Exercise prompt: Beginning with the first line, copy out each line of the material until the line containing "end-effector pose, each" has been copied as well.

Data under study:
********************
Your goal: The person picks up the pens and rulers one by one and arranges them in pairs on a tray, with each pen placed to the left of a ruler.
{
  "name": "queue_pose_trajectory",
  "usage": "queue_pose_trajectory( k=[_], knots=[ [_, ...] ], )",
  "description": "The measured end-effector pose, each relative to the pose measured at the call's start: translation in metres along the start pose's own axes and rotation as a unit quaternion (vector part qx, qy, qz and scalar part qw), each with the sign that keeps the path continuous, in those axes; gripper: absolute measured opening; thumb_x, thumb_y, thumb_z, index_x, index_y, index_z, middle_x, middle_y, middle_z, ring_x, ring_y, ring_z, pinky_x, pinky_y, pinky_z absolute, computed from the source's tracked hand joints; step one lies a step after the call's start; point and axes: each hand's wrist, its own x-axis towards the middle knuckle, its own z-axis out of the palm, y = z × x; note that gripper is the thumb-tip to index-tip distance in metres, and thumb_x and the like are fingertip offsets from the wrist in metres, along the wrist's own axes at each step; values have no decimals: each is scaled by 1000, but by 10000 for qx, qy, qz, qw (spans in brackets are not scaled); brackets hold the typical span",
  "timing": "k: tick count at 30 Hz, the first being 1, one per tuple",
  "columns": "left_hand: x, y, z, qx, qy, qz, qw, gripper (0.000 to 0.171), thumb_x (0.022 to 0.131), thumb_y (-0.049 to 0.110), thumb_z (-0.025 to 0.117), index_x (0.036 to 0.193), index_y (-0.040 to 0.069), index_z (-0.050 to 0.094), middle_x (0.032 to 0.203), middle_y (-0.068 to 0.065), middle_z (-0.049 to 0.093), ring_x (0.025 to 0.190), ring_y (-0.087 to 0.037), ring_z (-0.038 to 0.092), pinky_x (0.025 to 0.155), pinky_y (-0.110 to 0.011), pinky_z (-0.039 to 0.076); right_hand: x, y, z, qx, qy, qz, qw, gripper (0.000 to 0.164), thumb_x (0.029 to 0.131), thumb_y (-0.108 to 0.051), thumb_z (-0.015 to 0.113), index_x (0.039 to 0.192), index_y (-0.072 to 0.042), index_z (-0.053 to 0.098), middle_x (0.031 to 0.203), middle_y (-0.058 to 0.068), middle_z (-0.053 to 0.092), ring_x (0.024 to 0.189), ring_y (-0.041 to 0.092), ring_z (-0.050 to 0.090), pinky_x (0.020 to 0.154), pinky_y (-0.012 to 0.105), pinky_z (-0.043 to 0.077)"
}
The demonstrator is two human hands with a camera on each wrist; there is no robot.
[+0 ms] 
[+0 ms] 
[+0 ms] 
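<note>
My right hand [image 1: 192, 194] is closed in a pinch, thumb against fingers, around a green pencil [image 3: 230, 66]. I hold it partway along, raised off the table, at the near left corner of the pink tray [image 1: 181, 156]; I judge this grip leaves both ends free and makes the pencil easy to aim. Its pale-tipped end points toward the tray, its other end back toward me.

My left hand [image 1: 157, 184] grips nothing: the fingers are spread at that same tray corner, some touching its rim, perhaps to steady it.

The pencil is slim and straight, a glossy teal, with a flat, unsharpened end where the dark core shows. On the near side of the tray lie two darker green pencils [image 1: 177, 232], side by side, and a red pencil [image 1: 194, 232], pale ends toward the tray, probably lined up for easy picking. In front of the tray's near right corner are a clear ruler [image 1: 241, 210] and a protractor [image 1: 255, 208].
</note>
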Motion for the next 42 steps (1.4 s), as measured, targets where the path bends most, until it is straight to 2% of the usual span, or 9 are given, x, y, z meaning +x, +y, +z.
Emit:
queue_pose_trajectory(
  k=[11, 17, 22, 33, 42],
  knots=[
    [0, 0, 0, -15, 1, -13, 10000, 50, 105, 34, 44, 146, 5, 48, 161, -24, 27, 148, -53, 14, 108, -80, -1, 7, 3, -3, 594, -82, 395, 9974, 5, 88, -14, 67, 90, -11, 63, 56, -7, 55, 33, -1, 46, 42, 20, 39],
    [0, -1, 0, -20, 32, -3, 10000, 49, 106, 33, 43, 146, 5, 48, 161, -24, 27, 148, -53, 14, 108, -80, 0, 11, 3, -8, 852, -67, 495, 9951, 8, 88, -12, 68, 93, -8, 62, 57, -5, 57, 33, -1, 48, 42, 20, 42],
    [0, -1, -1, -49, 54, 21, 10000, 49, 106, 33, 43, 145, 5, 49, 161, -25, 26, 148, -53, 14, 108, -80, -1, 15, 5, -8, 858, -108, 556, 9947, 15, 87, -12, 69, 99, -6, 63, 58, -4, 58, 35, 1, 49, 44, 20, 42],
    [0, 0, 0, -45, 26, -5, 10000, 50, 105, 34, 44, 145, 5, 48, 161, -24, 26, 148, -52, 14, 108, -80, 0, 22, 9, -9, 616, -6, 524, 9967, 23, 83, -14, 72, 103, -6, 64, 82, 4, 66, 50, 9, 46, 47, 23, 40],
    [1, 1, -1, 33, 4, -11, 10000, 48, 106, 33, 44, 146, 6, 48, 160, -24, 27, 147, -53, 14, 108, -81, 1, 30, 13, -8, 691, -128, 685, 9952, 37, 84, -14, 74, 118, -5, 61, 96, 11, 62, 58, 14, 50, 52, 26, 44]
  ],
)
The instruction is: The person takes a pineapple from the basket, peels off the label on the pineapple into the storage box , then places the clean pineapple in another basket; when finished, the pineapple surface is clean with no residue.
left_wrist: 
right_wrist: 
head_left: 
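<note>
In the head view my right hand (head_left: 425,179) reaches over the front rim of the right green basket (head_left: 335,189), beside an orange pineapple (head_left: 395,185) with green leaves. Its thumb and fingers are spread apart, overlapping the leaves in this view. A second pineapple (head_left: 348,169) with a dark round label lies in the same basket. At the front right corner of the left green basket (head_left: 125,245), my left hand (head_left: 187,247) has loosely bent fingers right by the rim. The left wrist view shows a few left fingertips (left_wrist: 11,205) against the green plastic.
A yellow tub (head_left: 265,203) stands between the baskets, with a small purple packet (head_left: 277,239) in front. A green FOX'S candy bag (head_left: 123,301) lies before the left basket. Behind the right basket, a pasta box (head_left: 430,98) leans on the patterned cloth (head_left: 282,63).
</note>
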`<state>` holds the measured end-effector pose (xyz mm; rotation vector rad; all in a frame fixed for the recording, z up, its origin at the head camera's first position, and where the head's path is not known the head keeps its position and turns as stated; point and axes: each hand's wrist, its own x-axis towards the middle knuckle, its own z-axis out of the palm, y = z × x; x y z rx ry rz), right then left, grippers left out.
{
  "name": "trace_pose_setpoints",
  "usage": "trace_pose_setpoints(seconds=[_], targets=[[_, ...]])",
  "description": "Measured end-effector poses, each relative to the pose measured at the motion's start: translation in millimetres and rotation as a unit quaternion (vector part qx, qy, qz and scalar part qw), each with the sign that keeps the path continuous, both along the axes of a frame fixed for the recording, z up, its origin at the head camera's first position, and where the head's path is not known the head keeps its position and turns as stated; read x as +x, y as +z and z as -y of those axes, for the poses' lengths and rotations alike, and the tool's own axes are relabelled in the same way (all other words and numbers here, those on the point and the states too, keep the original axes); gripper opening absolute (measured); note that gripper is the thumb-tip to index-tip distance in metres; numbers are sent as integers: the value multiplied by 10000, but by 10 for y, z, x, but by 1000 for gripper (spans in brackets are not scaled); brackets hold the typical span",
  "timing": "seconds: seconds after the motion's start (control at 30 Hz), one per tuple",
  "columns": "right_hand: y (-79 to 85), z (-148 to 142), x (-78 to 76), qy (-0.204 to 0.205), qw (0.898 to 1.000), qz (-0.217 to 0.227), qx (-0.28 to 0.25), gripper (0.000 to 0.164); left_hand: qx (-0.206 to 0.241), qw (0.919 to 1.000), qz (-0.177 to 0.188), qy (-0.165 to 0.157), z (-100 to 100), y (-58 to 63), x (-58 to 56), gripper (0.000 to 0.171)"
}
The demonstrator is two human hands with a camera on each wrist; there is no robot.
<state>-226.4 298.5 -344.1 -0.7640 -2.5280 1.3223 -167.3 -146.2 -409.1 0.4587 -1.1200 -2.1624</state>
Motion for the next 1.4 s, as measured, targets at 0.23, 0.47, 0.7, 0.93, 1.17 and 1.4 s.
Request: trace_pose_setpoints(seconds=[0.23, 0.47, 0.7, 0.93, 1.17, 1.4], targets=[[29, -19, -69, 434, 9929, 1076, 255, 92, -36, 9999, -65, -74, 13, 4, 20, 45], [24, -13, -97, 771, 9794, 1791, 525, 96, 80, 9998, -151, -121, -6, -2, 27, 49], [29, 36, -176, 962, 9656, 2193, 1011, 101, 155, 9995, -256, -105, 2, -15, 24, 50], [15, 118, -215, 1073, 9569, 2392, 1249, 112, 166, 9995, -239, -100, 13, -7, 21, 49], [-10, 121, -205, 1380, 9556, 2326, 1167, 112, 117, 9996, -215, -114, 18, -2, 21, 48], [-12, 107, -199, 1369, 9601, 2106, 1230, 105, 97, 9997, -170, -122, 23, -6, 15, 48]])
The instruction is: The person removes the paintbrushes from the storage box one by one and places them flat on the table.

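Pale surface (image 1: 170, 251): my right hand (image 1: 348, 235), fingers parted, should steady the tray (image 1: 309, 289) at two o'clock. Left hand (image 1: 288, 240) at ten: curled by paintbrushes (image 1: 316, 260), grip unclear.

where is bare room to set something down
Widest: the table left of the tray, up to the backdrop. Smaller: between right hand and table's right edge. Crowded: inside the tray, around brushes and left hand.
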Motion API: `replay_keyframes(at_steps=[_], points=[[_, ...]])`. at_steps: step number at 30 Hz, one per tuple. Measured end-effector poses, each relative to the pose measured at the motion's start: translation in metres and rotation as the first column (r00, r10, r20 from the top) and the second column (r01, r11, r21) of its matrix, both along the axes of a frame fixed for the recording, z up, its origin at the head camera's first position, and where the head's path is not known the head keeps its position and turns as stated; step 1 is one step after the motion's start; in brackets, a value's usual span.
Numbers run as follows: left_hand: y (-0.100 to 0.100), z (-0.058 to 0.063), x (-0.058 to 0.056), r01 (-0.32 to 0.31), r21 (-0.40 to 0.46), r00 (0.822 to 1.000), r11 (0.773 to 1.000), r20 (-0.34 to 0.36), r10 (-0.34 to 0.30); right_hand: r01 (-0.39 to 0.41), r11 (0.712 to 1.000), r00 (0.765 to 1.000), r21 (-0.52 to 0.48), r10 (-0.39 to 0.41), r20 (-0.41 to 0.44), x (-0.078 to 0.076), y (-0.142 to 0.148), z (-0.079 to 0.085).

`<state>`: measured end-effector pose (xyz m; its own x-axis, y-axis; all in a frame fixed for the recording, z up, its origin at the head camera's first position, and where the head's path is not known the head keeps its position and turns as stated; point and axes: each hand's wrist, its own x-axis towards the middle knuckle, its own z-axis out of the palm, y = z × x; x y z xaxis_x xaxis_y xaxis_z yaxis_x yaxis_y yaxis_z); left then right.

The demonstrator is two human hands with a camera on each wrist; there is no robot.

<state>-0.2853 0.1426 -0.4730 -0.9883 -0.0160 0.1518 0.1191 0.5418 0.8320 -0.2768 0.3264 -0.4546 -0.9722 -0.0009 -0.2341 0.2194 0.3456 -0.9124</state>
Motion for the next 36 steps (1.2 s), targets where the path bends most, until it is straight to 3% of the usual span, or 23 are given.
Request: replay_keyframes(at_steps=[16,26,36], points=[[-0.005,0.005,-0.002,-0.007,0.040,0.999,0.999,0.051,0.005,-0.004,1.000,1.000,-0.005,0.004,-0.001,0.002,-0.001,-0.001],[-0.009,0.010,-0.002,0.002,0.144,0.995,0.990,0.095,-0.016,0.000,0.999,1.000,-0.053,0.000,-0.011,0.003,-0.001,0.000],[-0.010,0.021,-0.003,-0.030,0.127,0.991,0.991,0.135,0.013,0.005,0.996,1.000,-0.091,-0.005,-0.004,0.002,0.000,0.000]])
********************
Answer:
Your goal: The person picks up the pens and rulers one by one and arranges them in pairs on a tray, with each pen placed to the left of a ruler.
{
  "name": "queue_pose_trajectory",
  "usage": "queue_pose_trajectory( k=[_], knots=[ [_, ...] ], )",
  "description": "The measured end-effector pose, each relative to the pose measured at the call's start: translation in metres along the start pose's own axes and rotation as a unit quaternion (vector part qx, qy, qz and scalar part qw), each with the sign that keeps the path continuous, in those axes; gripper: absolute measured opening; thumb_x, thumb_y, thumb_z, index_x, index_y, index_z, middle_x, middle_y, middle_z, ring_x, ring_y, ring_z, pinky_x, pinky_y, pinky_z absolute, computed from the source's tracked hand joints; step one lies a step after the call's start; point and axes: each hand's wrist, its own x-axis towards the middle knuckle, its own z-axis out of the palm, y = z × x; note that gripper is the thumb-tip to index-tip distance in metres, and thumb_x and the like are fingertip offsets from the wrist in metres, along the wrist's own axes at each step; values have no decimals: each is scaled by 1000, but by 10000 for qx, qy, qz, qw (spans in brackets are not scaled); brackets hold the typical span",

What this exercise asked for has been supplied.